まず監督のチャド・スタエルスキさんが元々スタントマンをしていて、「マトリックス」ではキアヌ・リーブスさんのスタントマンを務めたことを同シリーズ3作目にして知りました。シリーズ1作目「ジョン・ウィック」(14)にて監督デビューをしており、これまでにないアクションで話題となりました。

そんなジョン・ウィック特有のアクションは今作パラベラムでも健在です。さらに初の忍者集団が登場し、新しい挑戦もされたアクション映画となっています。

この忍者といえば、日本。日本といえば刀、という演出もジョン・ウィックならではの演出がされています。部屋のいたるところにガラスの壁が設置されていて、そこに刀が触れると刃の威力を物語るように剣筋が刻まれるというありそうでなかった映像です。

ジョン・ウィックシリーズがうまく積みあがっている

今作の見どころでもある、かつてジョン・ウィックが所属していた殺し屋組織の全貌のようなものも登場します。そしてなぜジョン・ウィックがこんなにも桁外れの強さを持っているのかヒントになる過去も少し明かされます。この辺り脚本を務めているデレク・コルスタッドさんがとてもうまい。

シリーズ1作目、2作目と、主席連合という殺し屋組織の強大さを匂わせながらもあくまでジョン・ウィック単体の話に焦点があてられていました。ただジョン・ウィックが殺しに必要な道具を揃えていくシーンでその組織の凄さが間接的に観客に伝わってくる感じ。このシーン毎回好きなんですけど。この見せ方がすごくうまいです。

そしてその組織に狙われる今作は、おもいっきりその組織のデカさを思い知らされる展開です。これまでのシリーズがうまく今回の布石になっています。

アクション映画としてのドラマを支えるための設定がすごく考えられている

組織とかの規模感に加えて、人間関係の展開のうまさも感じる脚本です。1作目こそ復讐相手とジョン・ウィックとの一騎討ちみたいなところでした。

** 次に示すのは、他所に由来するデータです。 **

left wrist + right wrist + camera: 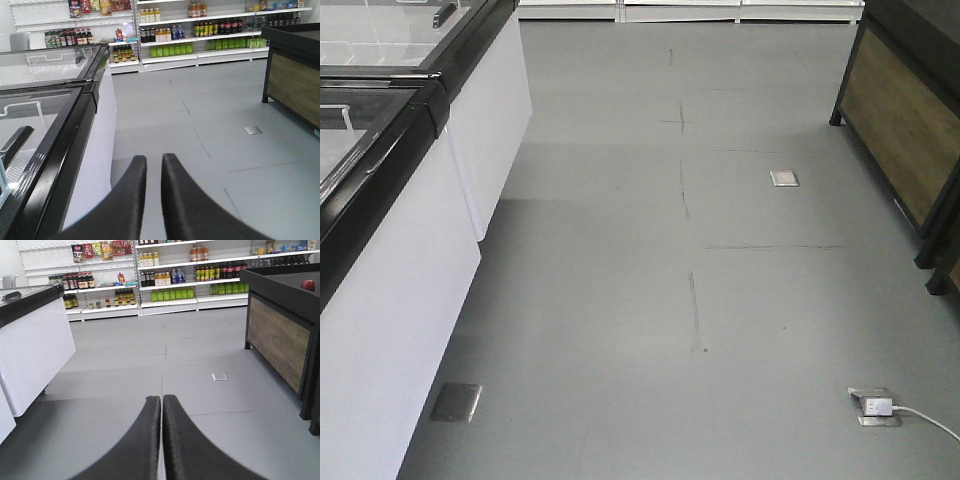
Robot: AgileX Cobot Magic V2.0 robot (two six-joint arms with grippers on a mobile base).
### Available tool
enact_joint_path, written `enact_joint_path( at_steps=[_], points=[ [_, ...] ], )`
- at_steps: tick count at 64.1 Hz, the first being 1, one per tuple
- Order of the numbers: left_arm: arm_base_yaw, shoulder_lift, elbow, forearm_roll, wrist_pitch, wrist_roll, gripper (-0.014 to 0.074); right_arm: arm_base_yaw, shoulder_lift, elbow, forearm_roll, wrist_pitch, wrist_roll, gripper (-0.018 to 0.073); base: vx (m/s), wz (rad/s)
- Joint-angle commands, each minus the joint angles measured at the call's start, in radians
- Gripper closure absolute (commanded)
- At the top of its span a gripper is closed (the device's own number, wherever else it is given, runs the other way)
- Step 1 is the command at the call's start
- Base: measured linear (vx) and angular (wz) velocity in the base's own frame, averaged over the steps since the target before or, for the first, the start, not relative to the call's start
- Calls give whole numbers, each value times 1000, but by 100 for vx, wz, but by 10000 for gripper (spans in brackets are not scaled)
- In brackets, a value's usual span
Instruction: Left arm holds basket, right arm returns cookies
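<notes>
The left end effector (154, 162) had its two black fingers slightly apart, with a thin strip of floor showing between them and nothing held. The right end effector (162, 400) had its fingers pressed together at the tips, also with nothing in them. Both pointed forward, low over the grey floor (670, 300) of a shop aisle.

Just beside the left one stood a chest freezer (75, 125) with a glass top and black frame. On the right side was a dark display stand (280, 335) with a wooden panel. At the far end of the aisle were white shelves (200, 30) full of bottles.

I could not find the basket or the cookies in any view. A pale bit at the left edge of the left wrist view was too small to name.

In my judgement, the task had not really begun: no handle was taken and no box was picked. The next move would call for finding the basket first, so that the left arm can take its handle before the right arm goes for the cookies.
</notes>
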Motion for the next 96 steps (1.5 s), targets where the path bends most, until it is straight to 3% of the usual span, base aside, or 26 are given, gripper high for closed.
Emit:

チャプター2あたりから、聖印という絶対に破ることのできない約束による因縁の相手が登場したり、過去にジョン・ウィックと恋人関係にあったような人物が登場したり。主席連合の組織とは少し外れた組織が登場したり。その組織の親玉がローレンス・フィッシュバーンなんですけど。

今作パラベラムでもジョン・ウィックにとって助けになる聖印の相手が登場します。それがハル・ベリーだったりするんですけど。情報とか世界観を小出しにされているんですけど観ている側としてはそう感じないといいますか。

おぉ!ジョン・ウィックの世界ってまだまだこんなに引き出しあるんだ!って思わされるんですよね。アクション映画としてのドラマを支えるための設定というものがすごく考えられていると思います。

銃撃戦あり、忍者集団ありのアクションシーン

銃撃戦のアクションシーンは言うまでもなく迫力満点の映像です。YouTubeにもキアヌ・リーブスさんが訓練をしている映像があがっていたりしますけど。

ただ今作で初めて過去2作品では感じなかった違和感を感じるシーンも少しありました。忍者集団との格闘という新しいことへの挑戦や他のアクション映画だとクライマックスに相当するシーンがジョン・ウィックだと連発するので仕方ないところもあるかもしれませんが。

それでも大満足なアクション映画であることは間違いありません。